### EXERCISE GOAL
Only these lines, please: the first one of the records through the one containing "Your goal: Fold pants", retyped exactly, both ends included and pictures omitted.

*** MATERIAL FOR THIS TASK ***

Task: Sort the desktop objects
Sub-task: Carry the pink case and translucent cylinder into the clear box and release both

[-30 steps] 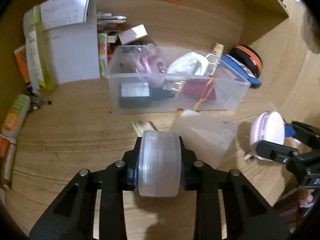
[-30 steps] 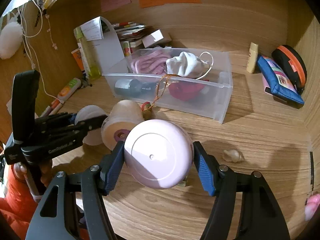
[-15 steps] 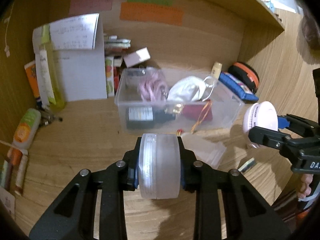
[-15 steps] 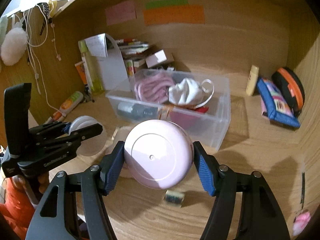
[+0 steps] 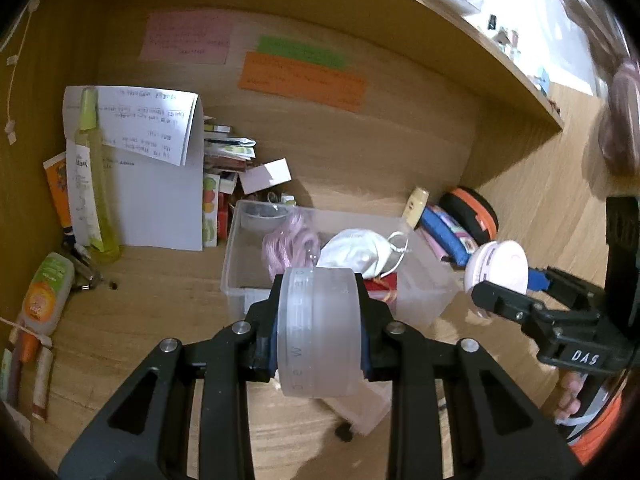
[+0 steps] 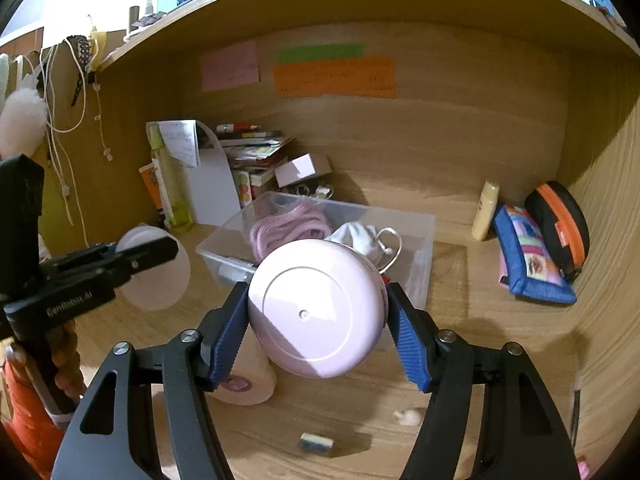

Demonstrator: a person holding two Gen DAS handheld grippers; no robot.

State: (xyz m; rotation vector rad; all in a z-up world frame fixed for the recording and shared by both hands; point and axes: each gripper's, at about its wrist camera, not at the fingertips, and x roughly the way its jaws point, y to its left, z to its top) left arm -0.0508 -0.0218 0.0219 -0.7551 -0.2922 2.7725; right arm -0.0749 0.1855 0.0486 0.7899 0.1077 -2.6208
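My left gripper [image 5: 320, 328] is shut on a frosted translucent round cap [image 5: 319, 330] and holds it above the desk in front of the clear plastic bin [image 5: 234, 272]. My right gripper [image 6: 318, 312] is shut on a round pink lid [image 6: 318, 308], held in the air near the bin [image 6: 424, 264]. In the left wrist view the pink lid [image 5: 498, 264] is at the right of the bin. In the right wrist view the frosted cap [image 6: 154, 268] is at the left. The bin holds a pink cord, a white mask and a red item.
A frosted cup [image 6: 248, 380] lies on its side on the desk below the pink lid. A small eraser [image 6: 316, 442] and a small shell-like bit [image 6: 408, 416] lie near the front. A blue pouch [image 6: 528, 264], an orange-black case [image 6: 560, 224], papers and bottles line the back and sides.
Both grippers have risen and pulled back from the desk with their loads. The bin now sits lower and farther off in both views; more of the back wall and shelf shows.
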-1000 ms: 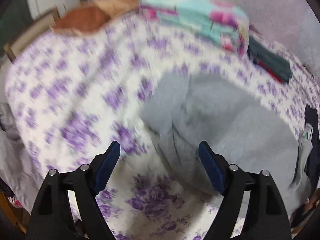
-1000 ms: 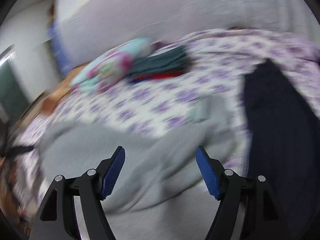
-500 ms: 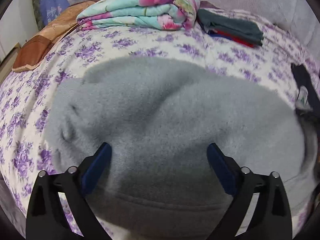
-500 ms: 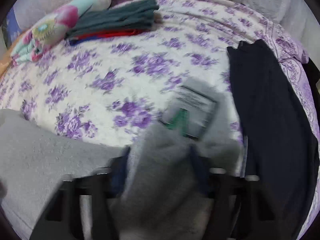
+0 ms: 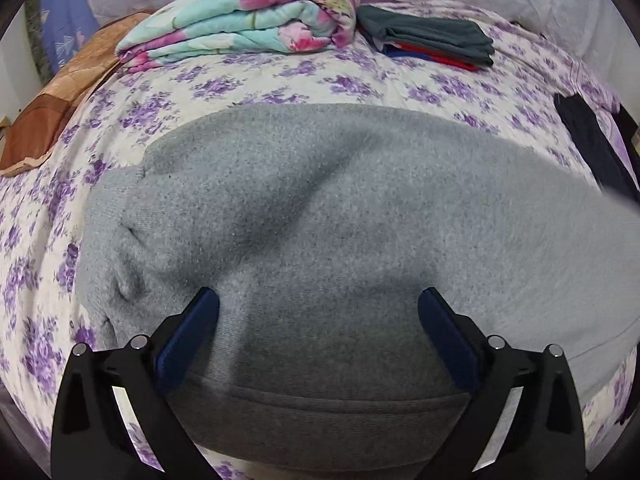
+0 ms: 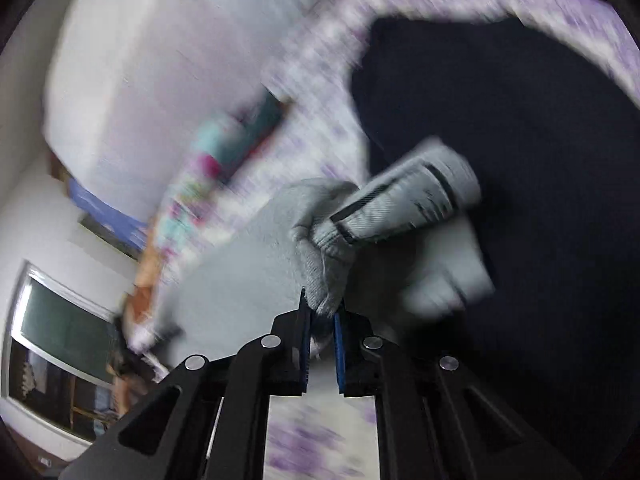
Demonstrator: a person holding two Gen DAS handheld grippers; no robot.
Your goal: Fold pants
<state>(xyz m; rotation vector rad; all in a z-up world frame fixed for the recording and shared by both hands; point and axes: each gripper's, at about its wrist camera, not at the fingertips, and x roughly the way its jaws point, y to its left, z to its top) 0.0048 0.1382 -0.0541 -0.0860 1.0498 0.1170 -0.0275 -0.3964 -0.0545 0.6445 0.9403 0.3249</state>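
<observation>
Grey fleece pants (image 5: pixel 340 208) lie spread across the purple-flowered bedspread (image 5: pixel 320 76). In the left wrist view my left gripper (image 5: pixel 318 294) hovers wide open just over the near hem, with the cloth lying under and between its fingers and untouched by the pads. In the right wrist view, which is blurred, my right gripper (image 6: pixel 322 308) is closing its jaws. The blue pads pinch a bunched edge of the grey pants (image 6: pixel 256 280), and a sewn label (image 6: pixel 404 204) shows just beyond the pinch. That end of the pants hangs lifted off the bed.
At the far side of the bed lie a folded floral blanket (image 5: pixel 248 20) and a stack of folded dark green, red and blue clothes (image 5: pixel 432 36). A brown cushion (image 5: pixel 60 100) sits at the left. A dark navy garment (image 6: pixel 520 140) lies on the right.
My left gripper moved over the grey pants, opened wider, then held still. My right gripper closed from wide open onto the pants' edge, rolled and swung away with it.
</observation>
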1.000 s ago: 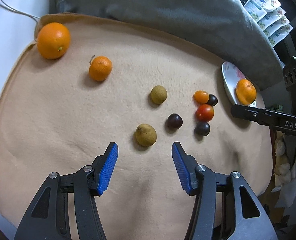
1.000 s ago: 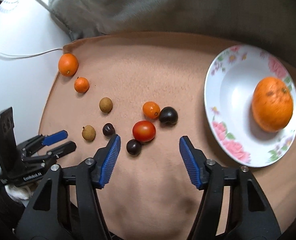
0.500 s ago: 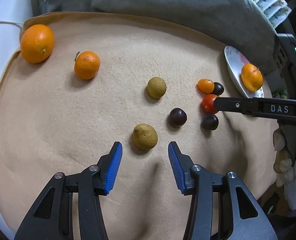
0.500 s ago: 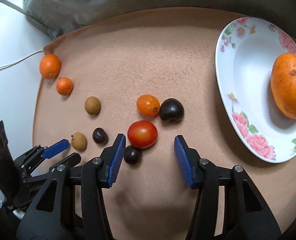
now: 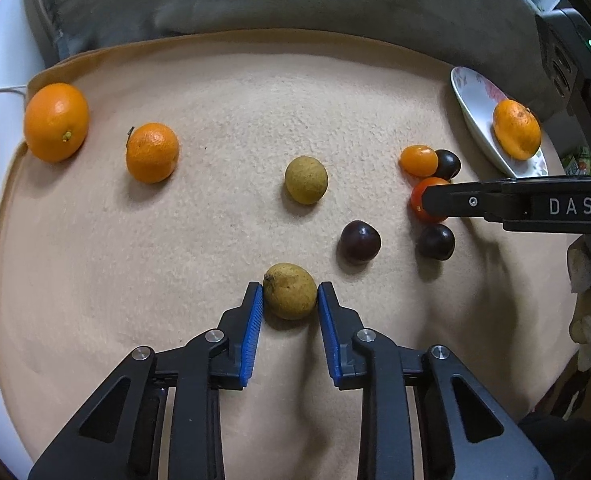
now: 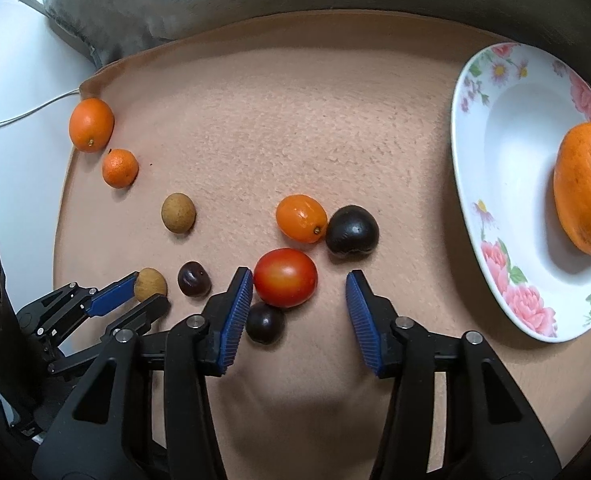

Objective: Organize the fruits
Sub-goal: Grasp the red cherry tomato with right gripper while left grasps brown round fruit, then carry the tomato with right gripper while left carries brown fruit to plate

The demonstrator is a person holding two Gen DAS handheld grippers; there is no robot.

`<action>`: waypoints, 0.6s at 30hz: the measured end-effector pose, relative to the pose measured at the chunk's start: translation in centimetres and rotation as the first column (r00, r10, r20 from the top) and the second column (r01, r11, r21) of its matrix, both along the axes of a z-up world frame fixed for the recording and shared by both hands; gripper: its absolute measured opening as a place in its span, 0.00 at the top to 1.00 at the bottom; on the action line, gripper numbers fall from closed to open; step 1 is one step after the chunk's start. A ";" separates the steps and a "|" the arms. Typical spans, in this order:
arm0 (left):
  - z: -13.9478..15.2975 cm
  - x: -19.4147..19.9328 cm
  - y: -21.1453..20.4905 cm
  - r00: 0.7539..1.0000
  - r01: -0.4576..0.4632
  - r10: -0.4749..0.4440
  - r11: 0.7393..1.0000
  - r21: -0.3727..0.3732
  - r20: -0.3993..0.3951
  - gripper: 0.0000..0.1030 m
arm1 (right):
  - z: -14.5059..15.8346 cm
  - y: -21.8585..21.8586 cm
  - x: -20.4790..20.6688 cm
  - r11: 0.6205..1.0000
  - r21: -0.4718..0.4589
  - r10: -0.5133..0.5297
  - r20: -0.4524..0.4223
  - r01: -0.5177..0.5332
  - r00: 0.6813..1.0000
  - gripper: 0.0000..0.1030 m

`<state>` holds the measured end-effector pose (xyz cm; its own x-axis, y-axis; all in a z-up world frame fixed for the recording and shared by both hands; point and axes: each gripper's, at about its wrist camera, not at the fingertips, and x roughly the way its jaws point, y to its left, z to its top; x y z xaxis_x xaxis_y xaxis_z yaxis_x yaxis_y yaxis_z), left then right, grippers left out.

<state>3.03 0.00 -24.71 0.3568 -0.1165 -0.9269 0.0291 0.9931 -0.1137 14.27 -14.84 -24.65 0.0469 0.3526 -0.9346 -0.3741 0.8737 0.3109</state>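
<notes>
A tan blanket (image 5: 215,240) holds scattered fruit. My left gripper (image 5: 290,286) is closing, and its blue pads press both sides of a yellow-brown round fruit (image 5: 290,291). In the right wrist view this same left gripper (image 6: 147,292) shows at the left edge. My right gripper (image 6: 299,274) is closing around a red tomato (image 6: 285,277). Its left pad is at the tomato's side and its right pad stands clear. A small dark fruit (image 6: 264,322) lies partly under the left finger. A flowered white plate (image 6: 471,128) at the right holds an orange (image 6: 585,188).
On the blanket lie a big orange (image 5: 56,122), a mandarin (image 5: 152,152), a second yellow-brown fruit (image 5: 306,179), a small orange tomato (image 6: 301,218) and dark fruits (image 6: 352,232) (image 5: 360,242). A grey cushion (image 5: 295,0) borders the back. A white cable (image 6: 23,116) runs at the left.
My left gripper moved forward and down, and its jaws narrowed onto the yellow-brown fruit. My right gripper came down over the red tomato with its jaws narrowing.
</notes>
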 end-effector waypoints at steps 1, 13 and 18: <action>-0.1 0.1 -0.1 1.000 -0.001 0.001 1.000 0.000 0.001 0.74 | -0.1 0.0 0.1 1.000 0.002 0.003 -0.002 -0.003 1.000 0.57; 0.2 -0.5 -0.1 1.000 -0.020 0.020 1.000 -0.020 0.012 0.75 | -0.4 1.3 -0.1 0.999 0.006 0.036 0.000 -0.036 0.999 0.67; 0.7 -0.6 0.5 0.999 -0.036 0.037 0.998 -0.045 0.018 0.75 | 0.1 0.6 -0.4 0.999 0.010 0.037 0.020 -0.037 0.999 0.67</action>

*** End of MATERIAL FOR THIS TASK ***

### ANSWER FOR THIS EXERCISE
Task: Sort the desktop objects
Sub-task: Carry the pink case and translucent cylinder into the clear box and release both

[-30 steps] 
[-30 steps] 
[-15 steps] 
[-15 steps] 
[+0 steps] 
[+0 steps] 

Demonstrator: a person holding two Gen DAS handheld grippers; no robot.

State: (xyz m; rotation vector rad; all in a z-up world frame fixed for the recording and shared by both hands; point and axes: each gripper's, at about its wrist camera, not at the fingertips, and x roughly the way its jaws point, y to its left, z to its top) left arm -0.0508 -0.0218 0.0219 -0.7551 -0.2922 2.7725; right arm -0.0749 0.1855 0.0486 0.7899 0.1077 -2.6208
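My left gripper [image 5: 320, 328] is shut on a frosted translucent round cap [image 5: 319, 330] and holds it above the desk in front of the clear plastic bin [image 5: 234, 272]. My right gripper [image 6: 318, 312] is shut on a round pink lid [image 6: 318, 308], held in the air near the bin [image 6: 424, 264]. In the left wrist view the pink lid [image 5: 498, 264] is at the right of the bin. In the right wrist view the frosted cap [image 6: 154, 268] is at the left. The bin holds a pink cord, a white mask and a red item.
A frosted cup [image 6: 248, 380] lies on its side on the desk below the pink lid. A small eraser [image 6: 316, 442] and a small shell-like bit [image 6: 408, 416] lie near the front. A blue pouch [image 6: 528, 264], an orange-black case [image 6: 560, 224], papers and bottles line the back and sides.
Both grippers have risen and pulled back from the desk with their loads. The bin now sits lower and farther off in both views; more of the back wall and shelf shows.
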-1000 ms: 
-1000 ms: 
-500 ms: 
-500 ms: 
+0 ms: 
+0 ms: 
Demonstrator: a person holding two Gen DAS handheld grippers; no robot.
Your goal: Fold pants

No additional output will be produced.